● Required action
Reproduce the listing below exactly. Pictures do not belong in the copy.

● Source material
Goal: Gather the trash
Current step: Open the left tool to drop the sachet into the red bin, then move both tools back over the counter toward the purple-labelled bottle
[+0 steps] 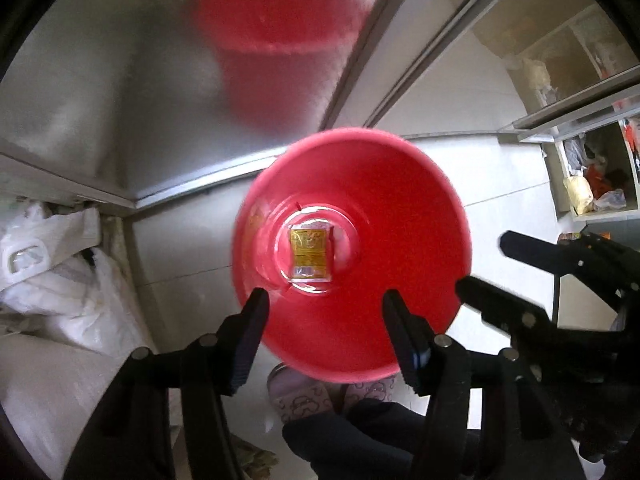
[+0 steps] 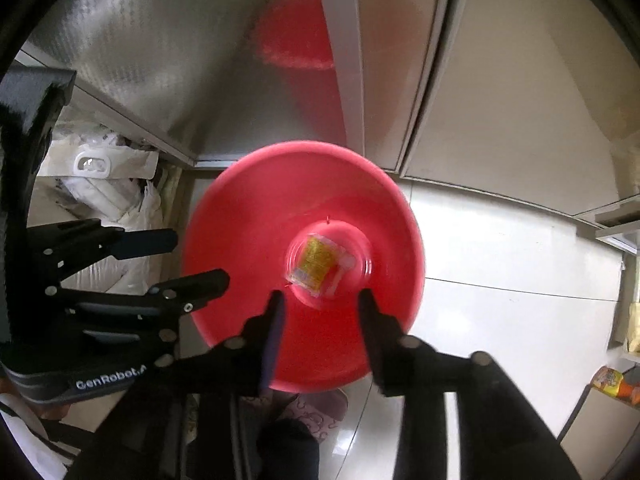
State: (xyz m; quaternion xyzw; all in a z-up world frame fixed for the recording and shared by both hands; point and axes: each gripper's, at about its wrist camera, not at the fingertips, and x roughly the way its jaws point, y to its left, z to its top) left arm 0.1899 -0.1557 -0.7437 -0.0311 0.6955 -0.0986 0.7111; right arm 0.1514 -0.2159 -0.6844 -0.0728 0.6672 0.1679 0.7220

● Answer below
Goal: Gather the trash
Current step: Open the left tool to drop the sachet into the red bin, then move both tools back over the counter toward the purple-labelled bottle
[+0 steps] 
[+0 steps] 
State: (xyz m; quaternion xyzw; all in a z-up world frame fixed for the recording and shared by both hands; point and axes: each gripper's, at about its wrist camera, not at the fingertips, and x roughly the way its jaws point, y to its left, z to its top) left arm 0.1899 -0.1557 -0.7437 -0.0311 0.6955 -0.0986 0.7111; right arm 0.1514 -0.2159 -0.6844 -0.0728 0.6672 0.1679 0.7220

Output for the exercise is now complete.